_What you need to do:_
Starting from the first line, transcribe the whole listing exactly.

_Given information:_
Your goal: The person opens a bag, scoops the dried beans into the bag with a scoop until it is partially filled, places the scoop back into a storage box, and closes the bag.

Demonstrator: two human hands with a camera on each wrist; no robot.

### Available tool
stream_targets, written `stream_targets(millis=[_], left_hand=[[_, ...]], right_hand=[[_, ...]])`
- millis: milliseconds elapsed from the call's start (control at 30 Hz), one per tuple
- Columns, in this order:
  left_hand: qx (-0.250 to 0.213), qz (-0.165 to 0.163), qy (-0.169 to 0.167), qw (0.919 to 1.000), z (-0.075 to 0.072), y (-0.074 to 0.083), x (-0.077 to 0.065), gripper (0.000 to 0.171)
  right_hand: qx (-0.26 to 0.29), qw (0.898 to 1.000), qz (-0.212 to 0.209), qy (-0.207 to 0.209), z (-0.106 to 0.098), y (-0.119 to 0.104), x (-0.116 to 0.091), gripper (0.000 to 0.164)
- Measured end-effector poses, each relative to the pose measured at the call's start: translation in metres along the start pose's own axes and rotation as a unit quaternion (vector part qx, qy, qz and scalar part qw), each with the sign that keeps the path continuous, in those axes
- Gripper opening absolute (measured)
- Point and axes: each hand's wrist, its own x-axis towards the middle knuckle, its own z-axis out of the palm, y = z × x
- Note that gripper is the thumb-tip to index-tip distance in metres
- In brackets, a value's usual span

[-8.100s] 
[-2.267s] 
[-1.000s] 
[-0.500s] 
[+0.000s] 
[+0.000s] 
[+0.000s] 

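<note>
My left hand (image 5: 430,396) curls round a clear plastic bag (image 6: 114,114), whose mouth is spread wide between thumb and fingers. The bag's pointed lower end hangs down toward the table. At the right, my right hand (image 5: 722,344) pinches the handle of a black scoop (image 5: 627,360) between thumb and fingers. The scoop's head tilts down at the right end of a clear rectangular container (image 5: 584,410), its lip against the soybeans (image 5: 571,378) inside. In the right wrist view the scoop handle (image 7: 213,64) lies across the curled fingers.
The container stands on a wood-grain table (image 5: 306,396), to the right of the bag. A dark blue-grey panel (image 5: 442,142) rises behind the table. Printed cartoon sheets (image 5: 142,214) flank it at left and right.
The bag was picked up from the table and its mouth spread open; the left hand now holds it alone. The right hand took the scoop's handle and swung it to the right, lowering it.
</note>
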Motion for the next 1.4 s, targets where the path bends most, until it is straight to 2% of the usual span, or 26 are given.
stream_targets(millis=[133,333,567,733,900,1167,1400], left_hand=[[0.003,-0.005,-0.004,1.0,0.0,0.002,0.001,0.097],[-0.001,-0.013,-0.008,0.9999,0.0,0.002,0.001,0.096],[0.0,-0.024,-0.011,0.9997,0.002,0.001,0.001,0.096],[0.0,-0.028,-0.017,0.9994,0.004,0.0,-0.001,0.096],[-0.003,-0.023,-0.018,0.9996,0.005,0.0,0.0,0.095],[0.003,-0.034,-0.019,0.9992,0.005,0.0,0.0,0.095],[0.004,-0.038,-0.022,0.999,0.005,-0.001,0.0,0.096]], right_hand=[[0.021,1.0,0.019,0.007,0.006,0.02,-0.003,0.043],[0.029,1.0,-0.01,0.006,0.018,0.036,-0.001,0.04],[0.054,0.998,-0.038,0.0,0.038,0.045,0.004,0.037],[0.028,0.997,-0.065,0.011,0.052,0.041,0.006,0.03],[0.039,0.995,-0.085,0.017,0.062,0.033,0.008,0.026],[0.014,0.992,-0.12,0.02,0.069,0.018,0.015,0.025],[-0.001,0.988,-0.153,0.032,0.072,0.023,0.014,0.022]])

_Reply:_
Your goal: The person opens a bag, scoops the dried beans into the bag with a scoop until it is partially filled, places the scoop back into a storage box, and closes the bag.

Demonstrator: two human hands with a camera on each wrist; no robot.

### Available tool
stream_targets, written `stream_targets(millis=[_], left_hand=[[_, ...]], right_hand=[[_, ...]])`
- millis: milliseconds elapsed from the call's start (control at 30 Hz), one per tuple
- Columns, in this order:
  left_hand: qx (-0.250 to 0.213), qz (-0.165 to 0.163), qy (-0.169 to 0.167), qw (0.919 to 1.000), z (-0.075 to 0.072), y (-0.074 to 0.083), x (-0.077 to 0.065), gripper (0.000 to 0.171)
  right_hand: qx (-0.26 to 0.29), qw (0.898 to 1.000), qz (-0.212 to 0.209), qy (-0.207 to 0.209), z (-0.106 to 0.098), y (-0.119 to 0.104), x (-0.116 to 0.091), gripper (0.000 to 0.164)
- Measured end-effector poses, each relative to the pose measured at the call's start: translation in metres along the start pose's own axes and rotation as a unit quaternion (vector part qx, qy, qz and scalar part qw), each with the sign that keeps the path continuous, in those axes
- Gripper opening absolute (measured)
- Point and axes: each hand's wrist, its own x-axis towards the middle knuckle, its own z-axis out of the palm, y = z × x
- Note that gripper is the thumb-tip to index-tip distance in metres
- In brackets, a value's usual span

[-8.100s] 
[-2.267s] 
[-1.000s] 
[-0.500s] 
[+0.000s] 
[+0.000s] 
[+0.000s] 

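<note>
My left hand (image 5: 430,396) curls round a clear plastic bag (image 6: 114,114), whose mouth is spread wide between thumb and fingers. The bag's pointed lower end hangs down toward the table. At the right, my right hand (image 5: 722,344) pinches the handle of a black scoop (image 5: 627,360) between thumb and fingers. The scoop's head tilts down at the right end of a clear rectangular container (image 5: 584,410), its lip against the soybeans (image 5: 571,378) inside. In the right wrist view the scoop handle (image 7: 213,64) lies across the curled fingers.
The container stands on a wood-grain table (image 5: 306,396), to the right of the bag. A dark blue-grey panel (image 5: 442,142) rises behind the table. Printed cartoon sheets (image 5: 142,214) flank it at left and right.
The bag was picked up from the table and its mouth spread open; the left hand now holds it alone. The right hand took the scoop's handle and swung it to the right, lowering it.
</note>
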Motion for the next 1.4 s, targets where the path bends most, until it is straight to 2% of the usual span, or 26 are given.
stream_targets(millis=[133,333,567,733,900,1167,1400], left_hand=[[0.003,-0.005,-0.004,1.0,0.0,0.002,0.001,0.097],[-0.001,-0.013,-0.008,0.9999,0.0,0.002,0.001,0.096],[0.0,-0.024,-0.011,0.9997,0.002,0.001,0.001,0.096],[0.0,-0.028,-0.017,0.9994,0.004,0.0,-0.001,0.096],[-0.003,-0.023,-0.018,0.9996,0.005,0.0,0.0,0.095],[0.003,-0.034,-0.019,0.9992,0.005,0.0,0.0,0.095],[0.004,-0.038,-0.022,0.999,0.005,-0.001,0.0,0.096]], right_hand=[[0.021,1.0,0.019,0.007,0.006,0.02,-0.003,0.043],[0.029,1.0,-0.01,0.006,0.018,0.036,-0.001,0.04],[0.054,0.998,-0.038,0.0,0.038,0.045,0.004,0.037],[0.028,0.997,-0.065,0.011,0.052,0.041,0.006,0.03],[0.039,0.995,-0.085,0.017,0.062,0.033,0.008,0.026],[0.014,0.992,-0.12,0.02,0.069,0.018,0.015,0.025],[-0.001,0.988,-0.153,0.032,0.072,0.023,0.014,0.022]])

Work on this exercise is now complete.